1) In some of our games the sequence of the optional characters is more important than it is in others, depending on how the plots are structured. In A Will to Murder, the sequence we give is preferable, because of the Lady Henrietta Crane case – if eg. Inspector Harris is added in before Atkins or Dr Barker, it's not possible for the Inspector to solve that case. But that isn't a complete disaster for the game – you would just need to be aware that that character wouldn't be able to achieve that particular goal. So I suppose the answer is that while the game will still work fine if you get a random selection of people present from the optional characters, you should preferably give Atkins tot he one who's most likely to attend: and so on.
2) Yes, that's right, that's what you should tell them. We have the rule like that specifically to reduce the amount of violence that might otherwise happen early in the game. It might still be worth attacking someone early on, because if you succeed and they are unconscious, you can take all their items from them. And, if you've used poison, they may not know who it was who was responsible. But in general we would expect people to save up their attacks for the final phase.

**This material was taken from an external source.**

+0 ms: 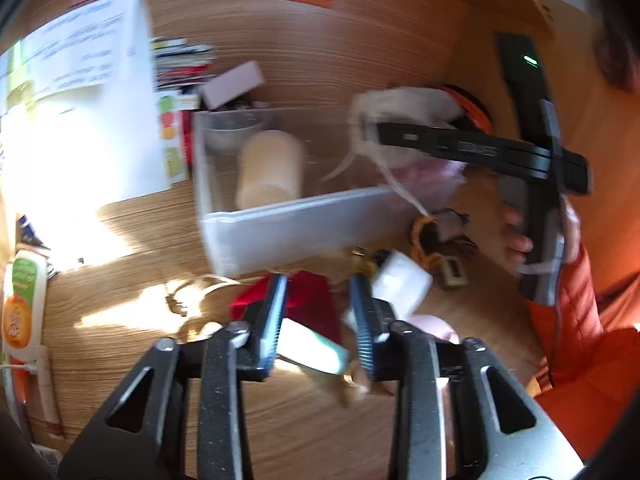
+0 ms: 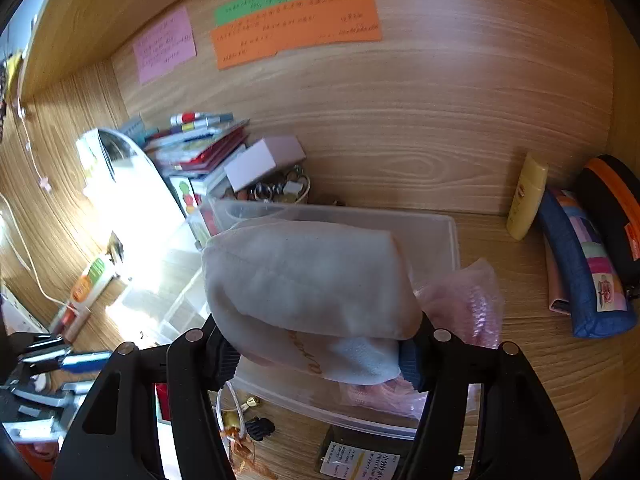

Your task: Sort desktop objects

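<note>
My right gripper point(image 2: 320, 354) is shut on a white cloth pouch point(image 2: 308, 276) and holds it over a clear plastic bin point(image 2: 448, 236). In the left wrist view the pouch point(image 1: 400, 108) hangs above the bin point(image 1: 296, 228), which holds a beige cylinder point(image 1: 272, 168) and a pink plastic bag point(image 2: 468, 300). My left gripper point(image 1: 320, 320) is open and empty, low over a red box point(image 1: 308, 300), a white tube point(image 1: 312, 348) and a white charger point(image 1: 404, 280) in front of the bin.
A stack of books and a pink box point(image 2: 264, 160) stand behind the bin. A yellow bottle point(image 2: 526, 196), a blue pencil case point(image 2: 580, 272) and a black-orange case point(image 2: 616, 208) lie at the right. Papers point(image 1: 80, 120) and an orange tube point(image 1: 22, 300) lie at the left.
</note>
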`<state>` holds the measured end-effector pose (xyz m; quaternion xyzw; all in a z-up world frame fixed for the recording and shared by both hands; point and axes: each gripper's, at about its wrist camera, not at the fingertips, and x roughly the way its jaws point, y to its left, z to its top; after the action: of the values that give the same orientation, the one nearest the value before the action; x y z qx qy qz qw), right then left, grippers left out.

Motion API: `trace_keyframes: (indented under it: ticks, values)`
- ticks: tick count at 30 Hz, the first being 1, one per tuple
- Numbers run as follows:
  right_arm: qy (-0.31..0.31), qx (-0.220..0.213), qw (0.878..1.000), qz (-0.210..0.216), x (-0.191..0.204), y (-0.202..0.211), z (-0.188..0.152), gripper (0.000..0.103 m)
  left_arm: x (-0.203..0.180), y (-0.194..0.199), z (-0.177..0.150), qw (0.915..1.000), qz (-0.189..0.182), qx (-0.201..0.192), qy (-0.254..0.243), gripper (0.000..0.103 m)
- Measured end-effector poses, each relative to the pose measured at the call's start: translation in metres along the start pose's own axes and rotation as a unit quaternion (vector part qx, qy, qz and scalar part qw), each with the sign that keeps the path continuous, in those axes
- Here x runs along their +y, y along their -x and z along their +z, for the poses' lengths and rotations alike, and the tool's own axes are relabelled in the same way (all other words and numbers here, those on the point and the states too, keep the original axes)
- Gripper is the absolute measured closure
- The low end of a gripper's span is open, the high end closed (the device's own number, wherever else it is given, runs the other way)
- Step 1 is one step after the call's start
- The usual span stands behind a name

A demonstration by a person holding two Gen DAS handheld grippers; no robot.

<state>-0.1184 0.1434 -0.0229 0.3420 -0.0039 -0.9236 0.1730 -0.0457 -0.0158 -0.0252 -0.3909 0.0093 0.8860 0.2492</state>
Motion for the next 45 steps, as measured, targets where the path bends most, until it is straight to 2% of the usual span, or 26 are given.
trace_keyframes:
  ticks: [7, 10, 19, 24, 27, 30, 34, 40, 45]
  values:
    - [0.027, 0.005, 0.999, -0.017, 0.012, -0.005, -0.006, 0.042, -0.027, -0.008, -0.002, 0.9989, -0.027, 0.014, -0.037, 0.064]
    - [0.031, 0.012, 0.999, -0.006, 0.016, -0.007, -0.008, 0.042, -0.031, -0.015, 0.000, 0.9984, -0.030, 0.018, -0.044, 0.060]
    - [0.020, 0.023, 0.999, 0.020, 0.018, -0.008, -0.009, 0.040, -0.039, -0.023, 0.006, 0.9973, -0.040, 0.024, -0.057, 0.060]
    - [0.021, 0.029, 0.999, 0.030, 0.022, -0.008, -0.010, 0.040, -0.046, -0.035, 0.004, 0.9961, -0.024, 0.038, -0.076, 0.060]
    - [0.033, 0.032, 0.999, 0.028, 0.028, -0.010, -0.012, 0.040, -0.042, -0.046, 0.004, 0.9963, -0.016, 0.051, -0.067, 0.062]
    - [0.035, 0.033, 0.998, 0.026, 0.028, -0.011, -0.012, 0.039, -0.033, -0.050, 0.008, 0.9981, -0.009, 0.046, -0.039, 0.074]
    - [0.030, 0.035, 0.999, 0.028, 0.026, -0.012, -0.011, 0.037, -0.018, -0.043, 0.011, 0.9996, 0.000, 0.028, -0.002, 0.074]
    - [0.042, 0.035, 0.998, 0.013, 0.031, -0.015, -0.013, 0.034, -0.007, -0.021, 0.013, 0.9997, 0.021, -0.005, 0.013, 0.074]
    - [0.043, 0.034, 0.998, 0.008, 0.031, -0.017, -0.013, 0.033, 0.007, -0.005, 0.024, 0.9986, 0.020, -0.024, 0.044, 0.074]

3) What you say is all true – naming their killer is a perfectly OK way for the player to use the WYLDB card, if that's what they want to do. Of course, as they're now dead, it can't really be considered legally binding evidence. And listeners won't know if it necessarily was the truth: they might be naming someone innocent, to get them into trouble. Or the surivors might agree to hush up this latest murder, if the murdered person was not liked. Or the victim might even feel that making some other dying remark, such as a pledge of undying love, is more important than accusing their killer. But basically you have to trust the players' own sense of what their characters would do in that situation. By the stage in the game that people are dying, they'll be enmeshed enough in the flow of it that they should be able to make the right decisions about what to say.
(Or, if you're really not sure about it, you could just not use the card: we don't always do so. The game works perfectly fine without it.)
I hope that all helps – do please come back with any more questions, these ones are very interesting and thoughtful!